WHAT TO DO
Repeat every line of the data exactly, but not the pictures.
INFORMATION PROVIDED Start Marker
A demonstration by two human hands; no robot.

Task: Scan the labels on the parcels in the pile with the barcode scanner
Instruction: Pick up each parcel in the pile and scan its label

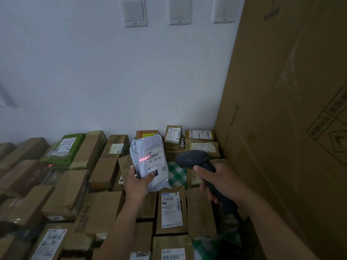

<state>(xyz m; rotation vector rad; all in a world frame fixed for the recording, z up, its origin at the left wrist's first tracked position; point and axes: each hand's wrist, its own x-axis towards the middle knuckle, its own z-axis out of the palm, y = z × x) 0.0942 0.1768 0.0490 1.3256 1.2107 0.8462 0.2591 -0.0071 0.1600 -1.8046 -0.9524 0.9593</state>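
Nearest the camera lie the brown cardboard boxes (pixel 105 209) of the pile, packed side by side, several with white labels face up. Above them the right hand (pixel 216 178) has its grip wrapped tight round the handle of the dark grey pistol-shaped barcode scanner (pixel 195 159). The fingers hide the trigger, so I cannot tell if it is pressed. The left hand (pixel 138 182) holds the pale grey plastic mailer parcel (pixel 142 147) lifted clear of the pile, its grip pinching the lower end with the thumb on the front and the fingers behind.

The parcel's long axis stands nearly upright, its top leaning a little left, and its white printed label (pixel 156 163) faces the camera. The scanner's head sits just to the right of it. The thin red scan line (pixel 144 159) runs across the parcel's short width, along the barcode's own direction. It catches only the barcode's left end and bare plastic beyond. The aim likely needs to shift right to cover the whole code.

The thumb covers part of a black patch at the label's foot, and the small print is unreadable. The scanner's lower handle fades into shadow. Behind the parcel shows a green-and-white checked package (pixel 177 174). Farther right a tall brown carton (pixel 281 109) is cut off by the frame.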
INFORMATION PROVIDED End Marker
TASK RESULT
A demonstration by two human hands; no robot.

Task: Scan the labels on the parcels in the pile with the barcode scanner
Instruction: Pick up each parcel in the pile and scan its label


<state>(xyz m; rotation vector rad; all in a world frame fixed for the recording, z up, its origin at the left wrist's first tracked position; point and axes: each hand's wrist, its own x-axis towards the middle knuckle, its own z-axis out of the palm, y = z × x) 0.0942 0.1768 0.0490 1.3256 1.2107 0.8462 0.2591 -0.0071 0.1600 -1.8046 -0.9524 0.9593</state>
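Nearest the camera lie the brown cardboard boxes (pixel 105 209) of the pile, packed side by side, several with white labels face up. Above them the right hand (pixel 216 178) has its grip wrapped tight round the handle of the dark grey pistol-shaped barcode scanner (pixel 195 159). The fingers hide the trigger, so I cannot tell if it is pressed. The left hand (pixel 138 182) holds the pale grey plastic mailer parcel (pixel 142 147) lifted clear of the pile, its grip pinching the lower end with the thumb on the front and the fingers behind.

The parcel's long axis stands nearly upright, its top leaning a little left, and its white printed label (pixel 156 163) faces the camera. The scanner's head sits just to the right of it. The thin red scan line (pixel 144 159) runs across the parcel's short width, along the barcode's own direction. It catches only the barcode's left end and bare plastic beyond. The aim likely needs to shift right to cover the whole code.

The thumb covers part of a black patch at the label's foot, and the small print is unreadable. The scanner's lower handle fades into shadow. Behind the parcel shows a green-and-white checked package (pixel 177 174). Farther right a tall brown carton (pixel 281 109) is cut off by the frame.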

This concludes the exercise.